Im vergangenen Jahr feierte der Entertainer seinen 85. Geburtstag. «Ich stand mit ‹Monsieur Claude 2› auf der Bühne, und es gab ein grosses, wunderschönes Fest.» Es seien sogar Freunde aus dem Ausland gekommen. Trotz seines Alters ist er aktiv wie eh und je. «Man ist so alt, wie man sich fühlt. Und ich fühle mich wie 48», scherzt Blanco. Er habe immer viel Sport getrieben und achte auf seinen Körper. «Ich rauche und saufe nicht. Ich trinke gerne ein Glas Wein, aber in Massen. Und ich fresse nicht, ich esse gerne», präzisiert er und ist froh, dass er bislang von schlimmeren Krankheiten oder Verletzungen verschont geblieben ist.

Im September feiert Blanco, der zwei Töchter mit Ex-Gattin Mireille und einen unehelichen Sohn hat, den zehnten Hochzeitstag. «Wir wissen noch nicht, wo und wie wir feiern», sagt er. Seine 40 Jahre jüngere Frau Luzandra Strassburg hat er 2007 in Hamburg kennengelernt. «Ich war an einen Event eingeladen und wurde mit einer Limousine im Hotel abgeholt. Als ich einsteigen wollte, hiess es, dass noch jemand mitfahren wird – Luzandra. Sie hatte eine Modeboutique und war Sponsorin des Anlasses. Ich war sofort fasziniert von ihrem schönen Lächeln», erinnert er sich an das erste Treffen mit der Kubanerin. Was macht ihre Ehe aus? «Wir respektieren, lieben und schätzen einander. Das ist das Wichtigste in einer Ehe.»

Auch mit 85 Jahren strotzt Roberto Blanco vor Energie und denkt nach wie vor nicht ans Aufhören. «Solange ich gesund bin und dem Publikum Freude bereite, werde ich auf der Bühne stehen», sagt er. Und dies macht er nicht nur als Schauspieler, sondern auch weiterhin als Sänger. So dürfen sich seine Fans auf neue Musik von ihm freuen. Nachdem er im vergangenen Jahr die Doppel-CD «Jetzt erst recht» veröffentlicht hat, erscheint nächstes Jahr ein neues Album.

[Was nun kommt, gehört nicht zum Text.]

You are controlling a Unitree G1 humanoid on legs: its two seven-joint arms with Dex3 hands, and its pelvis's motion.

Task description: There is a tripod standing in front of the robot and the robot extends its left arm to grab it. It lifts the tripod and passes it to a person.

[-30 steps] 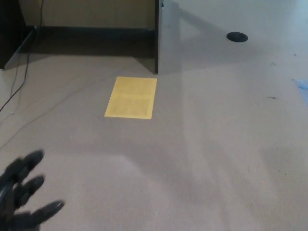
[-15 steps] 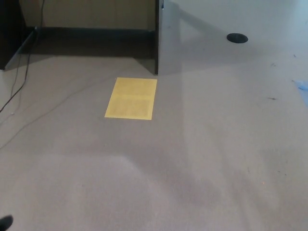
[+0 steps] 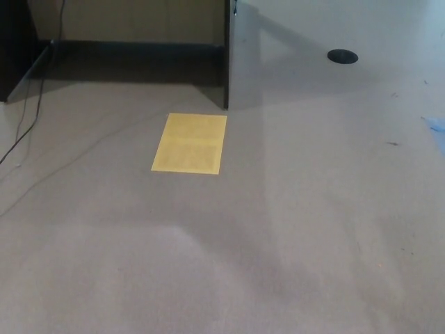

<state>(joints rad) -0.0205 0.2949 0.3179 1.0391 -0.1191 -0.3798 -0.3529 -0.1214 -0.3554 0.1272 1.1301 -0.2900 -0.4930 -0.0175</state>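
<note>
No fingers showed anywhere in the head view: neither the left hand nor the right hand was in the picture, so whether they were spread, curled or holding anything could not be told. The tripod was not in view either; nothing standing on legs appeared on the floor, and no person could be seen.

What did show was a stretch of grey-beige carpet (image 3: 292,236), and on it a yellow sheet (image 3: 190,142) lying flat, roughly in the middle left of the view. Beyond the sheet stood the edge of a grey panel (image 3: 243,56), with a dark skirting strip (image 3: 132,49) running along the wall to its left. A thin cable (image 3: 28,125) trailed across the carpet at the far left, a dark round disc (image 3: 343,56) lay at the upper right, and a small blue scrap (image 3: 436,125) sat at the right edge.

Judged from this alone, the task was either not begun or already over. With no tripod before the robot, a reach had nothing to aim at. The next move would call for the tripod to come into view first, then for the left arm to extend.

The yellow sheet seemed to carry faint blocks of print, perhaps two panels, but no word, brand or label could be read at this sharpness.
</note>
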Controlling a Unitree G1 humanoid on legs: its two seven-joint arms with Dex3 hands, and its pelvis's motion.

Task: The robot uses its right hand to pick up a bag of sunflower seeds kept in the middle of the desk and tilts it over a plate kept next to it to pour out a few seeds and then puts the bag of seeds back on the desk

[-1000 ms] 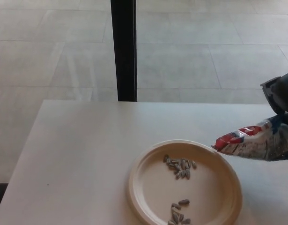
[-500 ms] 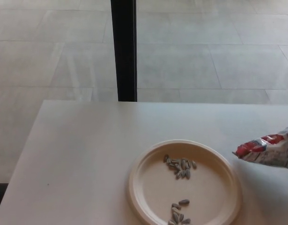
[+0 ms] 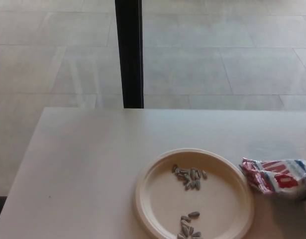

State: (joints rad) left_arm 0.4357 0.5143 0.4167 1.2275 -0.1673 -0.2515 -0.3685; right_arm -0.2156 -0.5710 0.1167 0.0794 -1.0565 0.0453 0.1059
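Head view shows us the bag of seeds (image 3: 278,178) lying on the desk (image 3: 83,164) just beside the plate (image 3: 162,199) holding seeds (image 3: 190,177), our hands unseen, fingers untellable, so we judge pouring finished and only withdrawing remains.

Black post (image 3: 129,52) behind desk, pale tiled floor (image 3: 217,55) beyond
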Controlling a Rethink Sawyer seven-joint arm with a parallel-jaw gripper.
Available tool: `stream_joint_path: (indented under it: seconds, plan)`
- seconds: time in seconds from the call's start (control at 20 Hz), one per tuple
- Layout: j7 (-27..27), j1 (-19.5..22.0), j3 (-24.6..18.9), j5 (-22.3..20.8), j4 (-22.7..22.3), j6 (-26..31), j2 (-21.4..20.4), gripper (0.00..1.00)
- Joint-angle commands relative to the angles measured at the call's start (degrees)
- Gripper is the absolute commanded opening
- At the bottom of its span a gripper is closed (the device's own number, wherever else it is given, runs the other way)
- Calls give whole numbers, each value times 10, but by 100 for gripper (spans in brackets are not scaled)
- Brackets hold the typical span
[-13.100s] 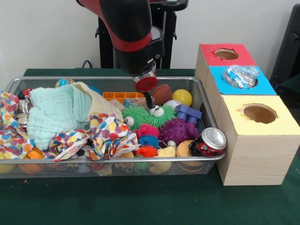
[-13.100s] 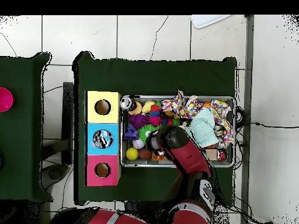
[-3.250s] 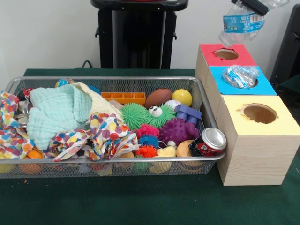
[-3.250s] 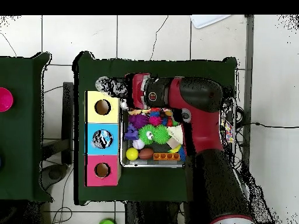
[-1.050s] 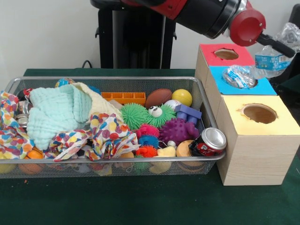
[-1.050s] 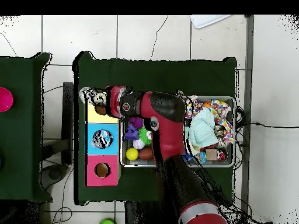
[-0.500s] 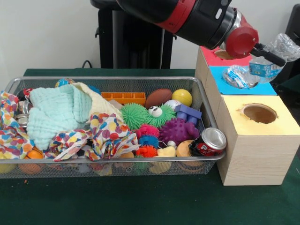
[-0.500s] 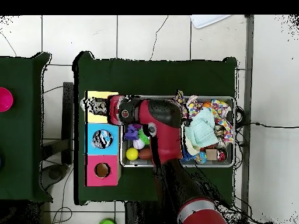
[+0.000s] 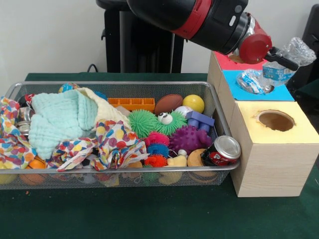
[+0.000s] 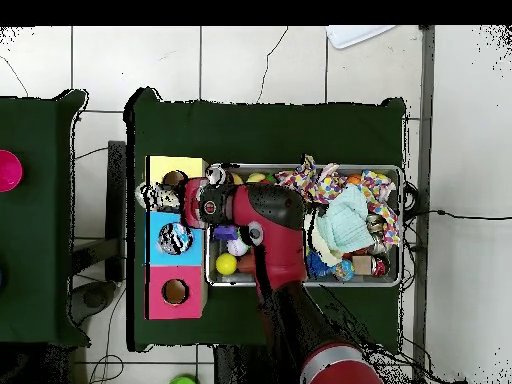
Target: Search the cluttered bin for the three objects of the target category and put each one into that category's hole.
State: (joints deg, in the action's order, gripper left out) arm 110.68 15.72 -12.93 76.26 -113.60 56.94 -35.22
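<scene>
From the front, the red and black arm (image 9: 199, 17) reaches across from the upper left, and its gripper (image 9: 282, 56) is clamped on a crumpled clear bottle (image 9: 289, 57) with a blue label, carried in the air above the far right side of the wooden box (image 9: 264, 149). Just below and to the left of the gripper, the hole (image 9: 256, 82) in the blue panel already has another clear bottle (image 9: 251, 80) sitting in it, standing a little proud of the rim. The red-topped hole (image 9: 240, 57) lies behind the wrist, the yellow-topped hole (image 9: 275, 120) below and nearer the camera. Well to the left of the gripper sits the bin (image 9: 119, 177), full of spiky balls, cloths and a drink can (image 9: 222, 150) (lying at the corner closest to the box). From overhead, the gripper (image 10: 168, 194) and its bottle (image 10: 155, 195) hang over the seam between the yellow and blue panels, the filled blue hole (image 10: 175, 238) just beside them, the bin (image 10: 395, 275) largely covered by the arm (image 10: 265, 225).
</scene>
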Motion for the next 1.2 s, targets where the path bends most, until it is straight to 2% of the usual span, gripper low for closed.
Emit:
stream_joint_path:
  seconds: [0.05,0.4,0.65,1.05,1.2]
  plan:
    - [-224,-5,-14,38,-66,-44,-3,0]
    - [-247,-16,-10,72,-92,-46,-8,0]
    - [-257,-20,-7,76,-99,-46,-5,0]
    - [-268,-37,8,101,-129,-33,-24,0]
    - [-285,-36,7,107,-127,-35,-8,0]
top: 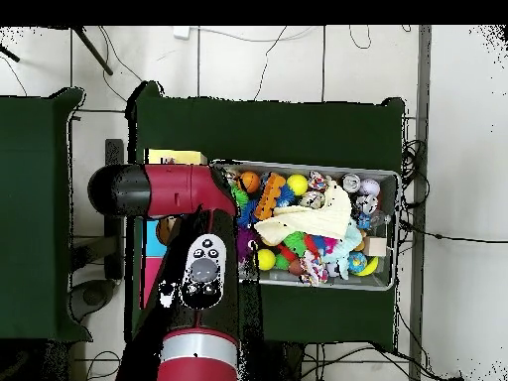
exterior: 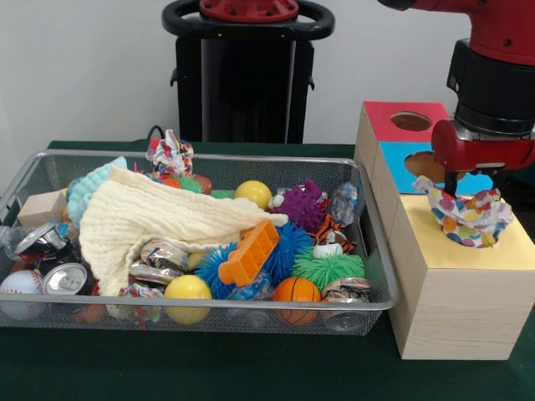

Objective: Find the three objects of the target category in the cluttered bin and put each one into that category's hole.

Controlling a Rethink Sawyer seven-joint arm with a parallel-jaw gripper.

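Can't tell finger state: the gripper (exterior: 465, 185) tips are buried in the polka-dot cloth (exterior: 468, 215). Cloth is bunched in the hole of the yellow-topped box (exterior: 456, 288), the nearest of three boxes. Second patterned cloth (exterior: 170, 155) sits on the far rim of the wire bin (exterior: 368, 288), beside the cream towel (exterior: 159, 221).

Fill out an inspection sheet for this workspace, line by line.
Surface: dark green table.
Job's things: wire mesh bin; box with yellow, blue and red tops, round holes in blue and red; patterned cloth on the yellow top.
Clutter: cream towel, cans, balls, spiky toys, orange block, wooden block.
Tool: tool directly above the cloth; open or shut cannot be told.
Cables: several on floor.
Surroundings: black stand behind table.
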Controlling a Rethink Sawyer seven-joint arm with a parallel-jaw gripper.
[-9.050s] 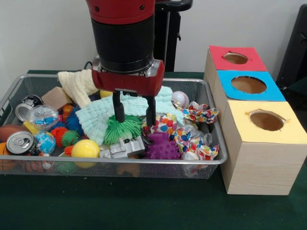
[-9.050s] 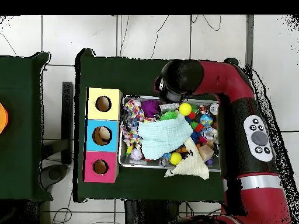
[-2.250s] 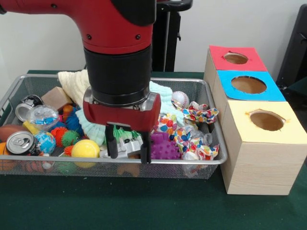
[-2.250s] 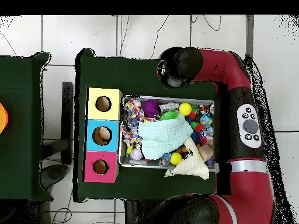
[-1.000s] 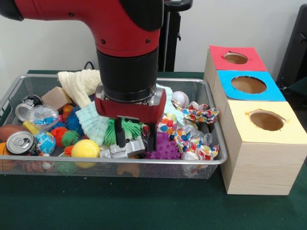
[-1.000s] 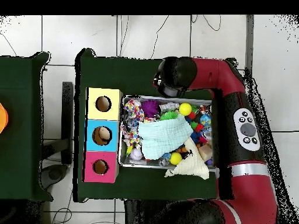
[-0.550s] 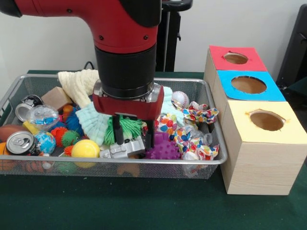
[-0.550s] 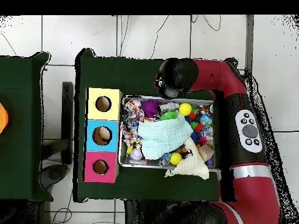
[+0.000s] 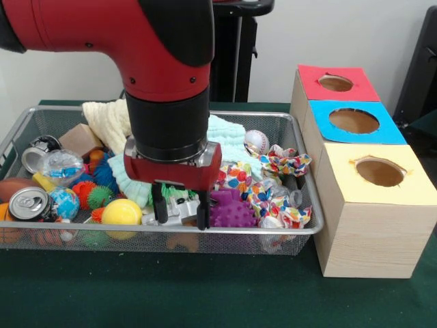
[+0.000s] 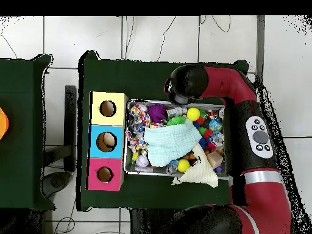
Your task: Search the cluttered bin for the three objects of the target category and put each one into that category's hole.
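Observation:
My gripper (image 9: 180, 212) hangs low at the near side of the wire bin (image 9: 273, 233). It is open, with one finger on each side of a crumpled silver object (image 9: 179, 207). A purple spiky ball (image 9: 231, 209) lies just right of it and a yellow ball (image 9: 121, 212) just left. Green spiky strands (image 9: 179, 193) show behind the fingers. Three boxes stand to the right, with a red hole top (image 9: 335, 83), a blue one (image 9: 354, 121) and a yellow one (image 9: 379, 171). In the overhead view the arm's head (image 10: 183, 85) hides the gripper.
A mint cloth (image 9: 229, 137) and a cream cloth (image 9: 109, 119) cover the bin's back. A patterned cloth (image 9: 273, 195), a baseball (image 9: 257, 141), a soda can (image 9: 27, 203), a globe ball (image 9: 66, 201) and a wooden block (image 9: 80, 139) crowd around. From above, the boxes (image 10: 108, 141) flank the bin (image 10: 141, 172).
The gripper has shifted slightly left and toward the bin's near rim, dropping lower around the silver object. The bin's contents look unmoved.

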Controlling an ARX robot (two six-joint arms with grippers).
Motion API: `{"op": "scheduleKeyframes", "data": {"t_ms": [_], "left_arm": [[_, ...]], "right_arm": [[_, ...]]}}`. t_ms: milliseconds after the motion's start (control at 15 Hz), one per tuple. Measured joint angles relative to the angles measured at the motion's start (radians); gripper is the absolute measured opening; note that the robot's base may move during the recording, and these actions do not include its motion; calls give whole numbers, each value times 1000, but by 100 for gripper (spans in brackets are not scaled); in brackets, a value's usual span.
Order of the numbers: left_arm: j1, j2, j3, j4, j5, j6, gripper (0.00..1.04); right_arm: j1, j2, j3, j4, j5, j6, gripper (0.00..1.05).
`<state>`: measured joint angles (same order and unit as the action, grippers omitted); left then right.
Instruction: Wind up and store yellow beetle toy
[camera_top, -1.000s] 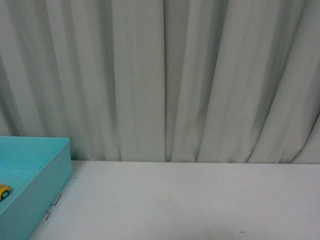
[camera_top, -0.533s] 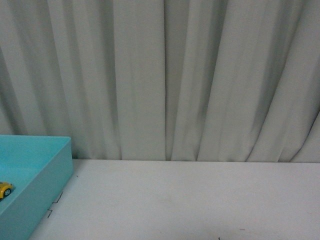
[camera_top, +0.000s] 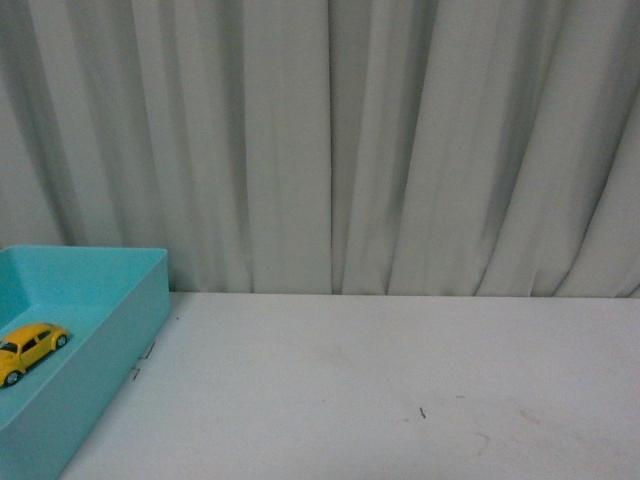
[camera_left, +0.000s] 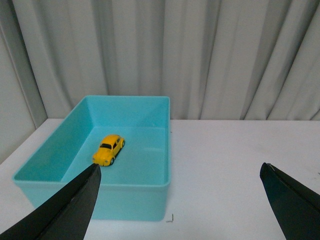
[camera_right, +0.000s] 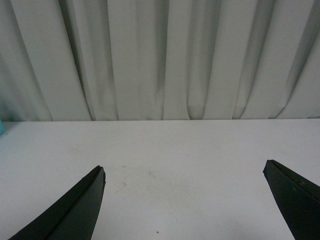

Hat man mit 85 noch Wünsche oder unerfüllte Träume? «In erster Linie Gesundheit, und dass das Publikum mich weiterhin sehen will.» Letzteren Wunsch können ihm die Schweizer erfüllen, indem sie zwischen dem 13. Mai und dem 2. Juli zahlreich ins Zürcher Bernhard Theater pilgern.